# EXERCISE
Please output the data exactly, without omitting anything.

# SOURCE MATERIAL
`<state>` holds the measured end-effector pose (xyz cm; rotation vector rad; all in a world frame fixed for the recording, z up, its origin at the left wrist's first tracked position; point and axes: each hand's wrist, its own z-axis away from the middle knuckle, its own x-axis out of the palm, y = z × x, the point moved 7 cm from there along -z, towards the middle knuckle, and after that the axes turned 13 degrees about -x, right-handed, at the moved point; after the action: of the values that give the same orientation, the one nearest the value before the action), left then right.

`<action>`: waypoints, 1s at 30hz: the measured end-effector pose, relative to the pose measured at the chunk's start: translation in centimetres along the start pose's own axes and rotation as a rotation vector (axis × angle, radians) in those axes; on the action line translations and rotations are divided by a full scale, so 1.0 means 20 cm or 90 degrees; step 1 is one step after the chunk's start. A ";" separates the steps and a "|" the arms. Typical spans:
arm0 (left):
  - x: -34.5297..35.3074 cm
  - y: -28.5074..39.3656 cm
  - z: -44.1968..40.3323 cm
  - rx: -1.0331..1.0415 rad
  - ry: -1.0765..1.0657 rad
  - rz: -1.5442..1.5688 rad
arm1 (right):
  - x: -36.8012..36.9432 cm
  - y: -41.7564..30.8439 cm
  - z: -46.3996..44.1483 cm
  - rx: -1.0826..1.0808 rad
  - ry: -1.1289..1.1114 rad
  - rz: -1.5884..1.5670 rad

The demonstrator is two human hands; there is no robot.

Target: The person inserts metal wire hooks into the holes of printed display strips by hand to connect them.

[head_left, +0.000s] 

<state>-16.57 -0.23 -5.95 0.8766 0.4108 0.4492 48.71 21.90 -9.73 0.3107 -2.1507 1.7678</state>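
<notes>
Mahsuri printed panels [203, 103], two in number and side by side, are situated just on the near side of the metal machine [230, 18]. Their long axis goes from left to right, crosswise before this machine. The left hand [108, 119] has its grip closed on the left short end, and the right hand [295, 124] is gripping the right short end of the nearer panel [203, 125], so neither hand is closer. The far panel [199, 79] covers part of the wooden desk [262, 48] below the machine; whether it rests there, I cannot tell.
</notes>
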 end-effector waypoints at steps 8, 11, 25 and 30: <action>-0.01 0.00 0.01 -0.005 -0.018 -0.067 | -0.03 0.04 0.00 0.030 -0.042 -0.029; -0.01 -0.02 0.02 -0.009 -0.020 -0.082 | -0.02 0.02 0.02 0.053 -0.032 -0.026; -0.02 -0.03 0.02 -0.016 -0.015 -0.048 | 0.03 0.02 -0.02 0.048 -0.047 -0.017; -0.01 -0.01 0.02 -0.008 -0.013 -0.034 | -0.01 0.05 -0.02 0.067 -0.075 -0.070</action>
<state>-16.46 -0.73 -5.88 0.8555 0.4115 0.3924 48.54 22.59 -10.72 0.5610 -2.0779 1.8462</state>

# WRITTEN SOLUTION
`<state>` holds the measured end-effector pose (xyz cm; rotation vector rad; all in a world frame fixed for the recording, z up, its origin at the left wrist's first tracked position; point and axes: each hand's wrist, its own z-axis away from the middle knuckle, its own x-axis out of the palm, y = z × x, the point moved 7 cm from there along -z, towards the middle knuckle, and after that the axes turned 13 degrees about -x, right-handed, at the moved point; after the action: of the values that give the same orientation, the one nearest the value before the action), left then right.

`<action>`: waypoints, 1s at 30hz: the measured end-effector pose, relative to the pose measured at the chunk's start: translation in centimetres along the start pose's own axes and rotation as a rotation vector (axis × angle, radians) in those axes; on the action line translations and rotations are divided by a full scale, so 1.0 means 20 cm or 90 degrees; step 1 is one step after the chunk's start. A ";" separates the steps and a "|" the arms. Typical spans:
arm0 (left):
  - x: -34.5297..35.3074 cm
  - y: -28.5074..39.3656 cm
  - z: -44.1968..40.3323 cm
  - rx: -1.0331..1.0415 rad
  - ry: -1.0765..1.0657 rad
  - rz: -1.5442..1.5688 rad
arm1 (right):
  - x: -36.8012..36.9432 cm
  - y: -41.7564..30.8439 cm
  - z: -46.3996..44.1483 cm
  - rx: -1.0826..1.0808 rad
  - ry: -1.1289..1.1114 rad
  - rz: -1.5884..1.5670 rad

The demonstrator is two human hands; there is no robot.

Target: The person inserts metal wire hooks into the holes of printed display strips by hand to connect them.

[head_left, +0.000s] 

<state>-16.57 -0.23 -5.95 0.8766 0.4108 0.4492 48.71 21.90 -9.73 0.3107 -2.1507 1.7678</state>
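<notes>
Mahsuri printed panels [203, 103], two in number and side by side, are situated just on the near side of the metal machine [230, 18]. Their long axis goes from left to right, crosswise before this machine. The left hand [108, 119] has its grip closed on the left short end, and the right hand [295, 124] is gripping the right short end of the nearer panel [203, 125], so neither hand is closer. The far panel [199, 79] covers part of the wooden desk [262, 48] below the machine; whether it rests there, I cannot tell.
</notes>
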 end-effector waypoints at steps 8, 11, 25 and 30: <action>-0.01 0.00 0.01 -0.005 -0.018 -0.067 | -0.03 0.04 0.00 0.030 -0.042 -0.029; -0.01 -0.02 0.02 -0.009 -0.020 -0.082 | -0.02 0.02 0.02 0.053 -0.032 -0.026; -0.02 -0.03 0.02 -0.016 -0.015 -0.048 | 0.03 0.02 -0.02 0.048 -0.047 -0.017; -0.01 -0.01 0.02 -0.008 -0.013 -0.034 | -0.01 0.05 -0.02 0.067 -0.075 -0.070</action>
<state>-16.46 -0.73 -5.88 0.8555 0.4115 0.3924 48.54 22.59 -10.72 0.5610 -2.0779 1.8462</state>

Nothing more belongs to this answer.